Философия Гегеля в истории развития человеческой мысли была в самом деле явлением значительным. Она была последним и окончательным словом того пантеистического и абстрактно-гуманитарного движения германского духа, которое началось творениями Лессинга и достигло всестороннего развития в творениях Гете; движение, создавшее мир бесконечно широкий, богатый, высокий и будто бы вполне рациональный, но остававшийся столь же чуждым земле, жизни, действительности, сколько был чужд христианскому, богословскому небу. Вследствие этого этот мир, как фата-моргана, не достигая неба и не касаясь земли, вися между небом и землею, обратил самую жизнь своих приверженцев, своих рефлектирующих и поэтизирующих обитателей в непрерывную вереницу сомнамбулических представлений и опытов, сделал их никуда не годными для жизни или, что еще хуже, осудил их делать в мире действительном совершенно противное тому, что они обожали в поэтическом или метафизическом идеале.

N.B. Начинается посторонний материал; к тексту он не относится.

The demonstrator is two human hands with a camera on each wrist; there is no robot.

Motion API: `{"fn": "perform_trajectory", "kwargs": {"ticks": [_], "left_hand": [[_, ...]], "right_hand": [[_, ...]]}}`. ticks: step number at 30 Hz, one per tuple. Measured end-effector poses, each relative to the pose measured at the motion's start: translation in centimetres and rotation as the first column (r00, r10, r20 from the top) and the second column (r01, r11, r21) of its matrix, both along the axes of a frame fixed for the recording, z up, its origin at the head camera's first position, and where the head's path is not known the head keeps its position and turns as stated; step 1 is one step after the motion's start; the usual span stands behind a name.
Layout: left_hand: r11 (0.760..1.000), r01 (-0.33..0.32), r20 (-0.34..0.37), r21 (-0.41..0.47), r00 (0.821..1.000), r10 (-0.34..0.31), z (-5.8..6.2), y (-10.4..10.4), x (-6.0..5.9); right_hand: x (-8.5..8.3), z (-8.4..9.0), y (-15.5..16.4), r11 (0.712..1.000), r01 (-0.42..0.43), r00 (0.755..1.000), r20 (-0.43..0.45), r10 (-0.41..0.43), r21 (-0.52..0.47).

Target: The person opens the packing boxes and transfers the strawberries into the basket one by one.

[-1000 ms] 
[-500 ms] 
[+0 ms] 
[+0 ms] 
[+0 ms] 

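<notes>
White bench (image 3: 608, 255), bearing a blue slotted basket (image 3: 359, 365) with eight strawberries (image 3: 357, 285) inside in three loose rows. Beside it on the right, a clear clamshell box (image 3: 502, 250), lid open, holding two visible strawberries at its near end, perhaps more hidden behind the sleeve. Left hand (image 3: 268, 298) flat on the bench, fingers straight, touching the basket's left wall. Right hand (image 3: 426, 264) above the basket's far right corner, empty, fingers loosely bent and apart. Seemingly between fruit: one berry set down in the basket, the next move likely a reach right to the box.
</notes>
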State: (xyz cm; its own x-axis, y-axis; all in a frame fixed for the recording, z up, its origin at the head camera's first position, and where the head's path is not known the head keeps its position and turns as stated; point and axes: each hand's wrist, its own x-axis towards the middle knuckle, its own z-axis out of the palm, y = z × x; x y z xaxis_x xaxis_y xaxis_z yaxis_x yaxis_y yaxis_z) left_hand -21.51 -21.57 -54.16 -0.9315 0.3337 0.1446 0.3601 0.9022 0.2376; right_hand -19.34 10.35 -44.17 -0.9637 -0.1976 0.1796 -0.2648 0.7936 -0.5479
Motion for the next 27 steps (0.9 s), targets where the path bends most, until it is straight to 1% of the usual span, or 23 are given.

Таким образом объясняется изумительный и довольно общий факт, поражающий нас еще поныне в Германии, что горячие поклонники Лессинга, Шиллера, Гете, Канта, Фихте и Гегеля могли и до сих пор могут служить покорными и даже охотными исполнителями далеко не гуманных и не либеральных мер, предписываемых им правительством. Можно даже сказать вообще, что чем возвышеннее идеальный мир немца, тем уродливее и пошлее его жизнь и его действия в живой действительности.